DE: In a word, energy. It conveys an overwhelming sense of dynamism and yet the patterns and shapes created by the fish and the jetty maintain an element of simplicity. The placement of some key fish in the scene really give it a sense of a decisive moment rather than a lucky shot. It really took our breath away.
What was your personal favourite image (aside from the winner) in the exhibition and why?
SB: There are many great pictures. There’s the feeling for nature’s patterns such as Tree Ferns (Raoul Slater), the ambience of an animal in its natural habitat as in Approach (Charles Davis), or the character shown in a detailed portrait as in The Last Straw (Kim Borg). In the end I chose Posing Black-fronted Dotterels (Dan Giselsson). The soft light and the telephoto effect combine with the composition to give an arresting quality.
DE: The haunting image by Ben Goode, Broken Dreams – a depiction of burnt out bush after the Sampson Flat bushfires in the Adelaide Hills – really had an impact on me. There is a feeling of loss and yet the beauty of the landscape gets under my skin.
What is special about the bioregions of Australia and New Zealand, the Antarctic and New Guinea and what unique challenges does the environment here present?

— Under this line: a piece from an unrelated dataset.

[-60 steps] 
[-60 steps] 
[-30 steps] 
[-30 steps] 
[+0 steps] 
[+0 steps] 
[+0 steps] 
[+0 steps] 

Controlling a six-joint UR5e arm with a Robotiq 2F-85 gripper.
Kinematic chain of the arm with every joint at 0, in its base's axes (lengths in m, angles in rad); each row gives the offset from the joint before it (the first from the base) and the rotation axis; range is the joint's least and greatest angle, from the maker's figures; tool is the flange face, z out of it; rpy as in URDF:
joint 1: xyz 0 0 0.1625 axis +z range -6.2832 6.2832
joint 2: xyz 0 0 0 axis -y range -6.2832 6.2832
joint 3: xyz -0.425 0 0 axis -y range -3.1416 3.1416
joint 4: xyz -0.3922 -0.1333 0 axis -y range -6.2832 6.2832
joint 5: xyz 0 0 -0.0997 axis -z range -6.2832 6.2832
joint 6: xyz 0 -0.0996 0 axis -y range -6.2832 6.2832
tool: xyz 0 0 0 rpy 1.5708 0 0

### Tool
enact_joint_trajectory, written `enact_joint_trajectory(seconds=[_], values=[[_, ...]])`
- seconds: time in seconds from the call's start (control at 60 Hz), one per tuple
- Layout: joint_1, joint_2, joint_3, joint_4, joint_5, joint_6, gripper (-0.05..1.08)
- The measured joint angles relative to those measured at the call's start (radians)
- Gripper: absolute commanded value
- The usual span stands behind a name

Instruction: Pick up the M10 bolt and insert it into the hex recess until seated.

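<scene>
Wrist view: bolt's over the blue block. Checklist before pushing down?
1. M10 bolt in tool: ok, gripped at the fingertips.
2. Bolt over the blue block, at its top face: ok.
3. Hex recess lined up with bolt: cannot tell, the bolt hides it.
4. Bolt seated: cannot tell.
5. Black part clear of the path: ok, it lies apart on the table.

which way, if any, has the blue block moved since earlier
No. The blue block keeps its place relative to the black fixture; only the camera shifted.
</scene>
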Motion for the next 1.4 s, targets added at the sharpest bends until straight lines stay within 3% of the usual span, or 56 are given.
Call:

SB: The region is special in that many millions of years ago, its components were all joined together. Over time they drifted apart, often great distances, yet echoes of their connection remain and can be seen in some plants and animals. The connection can be sensed, sometimes only subliminally.
DE: We are so far from everywhere, relative to other places in the world. I think the biggest challenges in this region relate to access, as so much of it is unpopulated. But therein lies its true beauty. Within the challenges lie the reward for those willing to go the extra mile.
What role do nature photographers have to play in the protection of our environment?
SB: Nature photographers have a crucial role to play in protecting the natural environment. It is in fact a responsibility. The role, I think, is twofold. One is to show the terrible things that are happening in nature as a direct result of human activity. Nature photographers can do this best. The other is to engage our soul with nature through pictures that stir our feelings and imaginations. An exhibition like this plays a vital part in this.
DE: A HUGE role. If people can't see it, they don't care about it. This has been proven time and time again. Photographers are the protectors of the world's special places in so many ways.
Do you have any advice for those considering entering the 2019 competition?
SB: My advice is go out into the natural world for the sheer joy of it, be inspired and take pictures and more pictures. The world needs them.
DE: Look at past finalists and winners and try to create unique images that you haven't seen done before. There are a lot of images that look similar, even if they are great images. It's the ones that stand out in some way, usually an unrepeatable moment, that commend attention from the judges.